▸ **Supplied material**
____________________

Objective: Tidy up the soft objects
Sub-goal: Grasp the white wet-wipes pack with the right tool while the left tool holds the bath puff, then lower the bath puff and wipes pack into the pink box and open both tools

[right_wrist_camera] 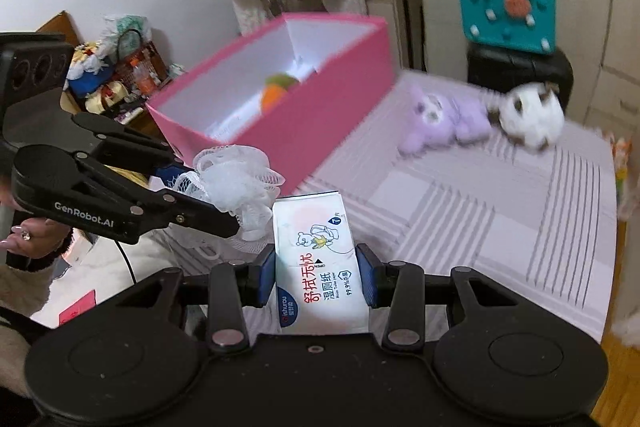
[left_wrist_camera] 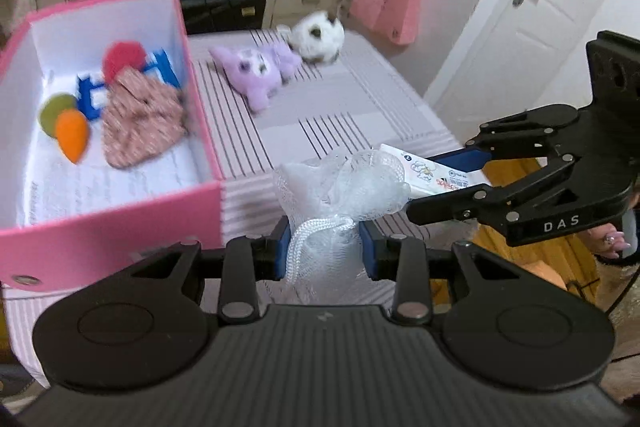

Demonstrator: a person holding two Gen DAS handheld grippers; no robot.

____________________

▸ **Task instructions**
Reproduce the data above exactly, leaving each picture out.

▸ **Output for this exercise**
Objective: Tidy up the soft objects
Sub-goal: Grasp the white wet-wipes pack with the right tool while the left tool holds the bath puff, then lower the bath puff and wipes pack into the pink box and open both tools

[right_wrist_camera] 
[left_wrist_camera] 

Demonstrator: a person holding two Gen DAS handheld grippers; no robot.

Output for the exercise is now complete.